### Task brief:
Omitting all images, transcribe the listing word for word.

### Material provided:
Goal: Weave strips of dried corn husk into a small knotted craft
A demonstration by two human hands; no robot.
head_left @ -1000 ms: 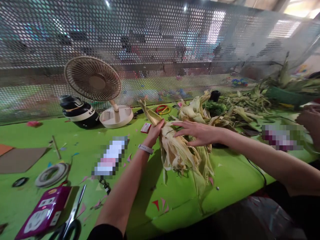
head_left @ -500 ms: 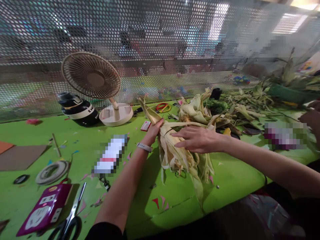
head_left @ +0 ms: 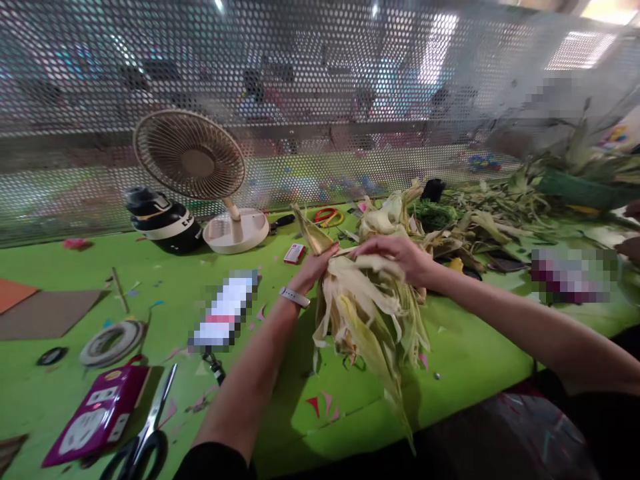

### Your response:
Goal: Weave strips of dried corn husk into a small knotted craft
A demonstration by two human hands; no robot.
head_left @ -1000 ms: 
head_left @ -500 ms: 
head_left @ +0 ms: 

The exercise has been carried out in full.